Une vision industrielle de la procréation
A l’occasion de la révision de la loi de bioéthique, nos députés semblent voler au secours de l’industrie de la procréation. La commission spéciale de l’Assemblé nationale chargée de réviser les lois sur la bioéthique a en effet adopté le 26 janvier dernier, trois amendements autorisant : le transfert post-mortem des embryons, la congélation rapide des ovocytes, et le don d’ovocytes pour les femmes n’ayant pas d’enfants.
Procréation déshumanisée
Face à la demande (1) ils proposent donc de sécuriser l’approvisionnement, d’où le refus de la levée de l’anonymat du don de gamètes qui pourrait faire fuir les donneurs, mais aussi d’augmenter l’approvisionnement en élargissant le champ des donneuses d’ovocytes aux femmes nullipares, alors que la loi faisait auparavant obligation d’avoir déjà eu un enfant pour pouvoir être donneuse. Bien sûr la gratuité du don serait maintenue mais ne crée-t-on pas une pression sociale sur les femmes pour qu’elles donnent davantage leurs ovules au nom de la compassion ? C’est une exploitation du corps féminin au nom des bons sentiments ! Enfin la proposition de légaliser la congélation ultra-rapide d’ovocytes, technique qui pourrait permettre d’éviter la congélation d’embryons, est conçue dans le même sens : pouvoir disposer d’un stock d’ovocytes.
Cette vision industrielle de la procréation est une vision déshumanisante. Comment peut-on faire l’impasse aussi facilement sur le fait que la procréation avec dons anonymes de gamètes brise l’histoire de ces enfants qui se demanderont d’où ils viennent ? Il faut n’avoir pas entendu la souffrance des enfants nés de donneurs anonymes ! Même si tous ne réclament pas la levée de l’anonymat, tous en souffrent ou en ont souffert.
Prudence
Qu’on veuille améliorer les performances des centres d’assistance médicale à la procréation est normal, mais à condition de le faire dans le respect de l’être humain. Il y a encore bien des progrès à faire pour humaniser l’accompagnement médical des couples infertiles, mais aussi dans l’intérêt de l’enfant à naître qui a besoin connaître son histoire.
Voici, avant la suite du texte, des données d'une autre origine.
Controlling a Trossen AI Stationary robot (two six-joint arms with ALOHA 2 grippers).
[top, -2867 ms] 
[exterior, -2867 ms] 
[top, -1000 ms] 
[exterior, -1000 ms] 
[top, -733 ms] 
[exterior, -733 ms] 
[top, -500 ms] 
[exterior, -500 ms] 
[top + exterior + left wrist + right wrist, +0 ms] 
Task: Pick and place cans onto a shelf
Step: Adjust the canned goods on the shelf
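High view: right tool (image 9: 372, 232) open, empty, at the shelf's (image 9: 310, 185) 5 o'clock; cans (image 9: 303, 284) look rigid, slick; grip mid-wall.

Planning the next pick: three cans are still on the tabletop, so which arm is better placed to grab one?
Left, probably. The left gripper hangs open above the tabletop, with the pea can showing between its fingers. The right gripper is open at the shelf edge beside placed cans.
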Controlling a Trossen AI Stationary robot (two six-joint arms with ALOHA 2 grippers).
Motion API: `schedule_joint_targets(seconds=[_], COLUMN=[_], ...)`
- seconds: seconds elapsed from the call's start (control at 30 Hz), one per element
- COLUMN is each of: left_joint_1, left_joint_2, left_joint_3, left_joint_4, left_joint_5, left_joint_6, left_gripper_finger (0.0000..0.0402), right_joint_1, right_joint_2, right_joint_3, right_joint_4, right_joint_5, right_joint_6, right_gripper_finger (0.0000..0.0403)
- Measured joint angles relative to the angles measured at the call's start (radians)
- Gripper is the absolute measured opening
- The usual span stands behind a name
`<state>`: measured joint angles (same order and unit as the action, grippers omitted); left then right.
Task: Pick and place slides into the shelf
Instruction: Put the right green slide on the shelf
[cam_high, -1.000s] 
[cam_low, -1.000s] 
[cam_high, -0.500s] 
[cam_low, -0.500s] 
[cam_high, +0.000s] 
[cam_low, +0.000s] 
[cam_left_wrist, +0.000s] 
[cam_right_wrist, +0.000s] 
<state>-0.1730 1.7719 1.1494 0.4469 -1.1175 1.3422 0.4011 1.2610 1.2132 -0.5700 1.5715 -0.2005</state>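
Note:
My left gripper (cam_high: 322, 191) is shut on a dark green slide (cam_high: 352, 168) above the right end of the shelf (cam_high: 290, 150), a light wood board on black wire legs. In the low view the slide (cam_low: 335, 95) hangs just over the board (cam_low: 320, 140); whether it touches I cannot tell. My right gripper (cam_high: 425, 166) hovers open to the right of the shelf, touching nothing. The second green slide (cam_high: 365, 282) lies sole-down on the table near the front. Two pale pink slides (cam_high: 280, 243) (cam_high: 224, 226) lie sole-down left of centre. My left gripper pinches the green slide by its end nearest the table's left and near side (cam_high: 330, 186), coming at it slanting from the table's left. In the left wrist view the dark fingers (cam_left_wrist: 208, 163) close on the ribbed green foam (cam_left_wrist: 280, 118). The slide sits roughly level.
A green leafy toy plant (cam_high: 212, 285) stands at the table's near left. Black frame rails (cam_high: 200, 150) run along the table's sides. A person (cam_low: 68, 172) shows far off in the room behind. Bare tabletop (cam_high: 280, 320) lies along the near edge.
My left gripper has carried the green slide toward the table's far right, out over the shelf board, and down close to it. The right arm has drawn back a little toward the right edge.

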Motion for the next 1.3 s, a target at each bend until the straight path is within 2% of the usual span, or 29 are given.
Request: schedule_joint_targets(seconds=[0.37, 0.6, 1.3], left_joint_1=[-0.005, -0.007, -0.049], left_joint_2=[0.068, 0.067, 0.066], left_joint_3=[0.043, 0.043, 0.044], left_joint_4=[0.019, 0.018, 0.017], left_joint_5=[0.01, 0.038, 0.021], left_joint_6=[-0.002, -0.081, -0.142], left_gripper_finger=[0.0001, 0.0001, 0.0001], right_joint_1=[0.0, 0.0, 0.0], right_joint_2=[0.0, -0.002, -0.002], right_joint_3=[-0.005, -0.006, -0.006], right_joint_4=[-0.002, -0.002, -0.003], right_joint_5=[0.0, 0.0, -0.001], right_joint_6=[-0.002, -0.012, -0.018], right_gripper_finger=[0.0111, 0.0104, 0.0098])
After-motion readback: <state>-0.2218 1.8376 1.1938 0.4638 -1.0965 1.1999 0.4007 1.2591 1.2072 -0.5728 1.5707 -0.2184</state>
J’étais personnellement favorable à la levée de l’anonymat du don de gamètes, mais l’expérience suédoise a montré que cette levée renforce chez les parents la pratique du secret sur la conception de l’enfant. J’ai l’impression qu’il n’y a pas de bonnes solutions. Puisqu’on ne sait pas résoudre les problèmes créés par cette pratique de la procréation avec dons de gamètes, ne devrait-on pas la limiter plutôt que de l’élargir ? Quant à la proposition de légaliser le transfert d’embryon post-mortem elle me laisse perplexe : on a créé un problème en congelant ces embryons, on en crée un autre en programmant la naissance d’un orphelin de père. Messieurs les députés, encore un effort, ne considérez pas seulement l’intérêt des mandarins de la procréation, mais aussi celui de ces enfants qui grandiront et demanderont des comptes à leurs parents et à la société !
Luc Olekhnovitch, pasteur de l’EEL de Meulan
(1) Selon l’Agence de biomédecine, 2 000 femmes stériles auraient besoin, chaque année en France, de dons d’ovocytes mais seulement 500 donneuses seraient disponibles annuellement contre 7.800 dons de sperme par an. L’AMP avec don de gamètes ne représente que 6% de l’activité des centres d’AMP.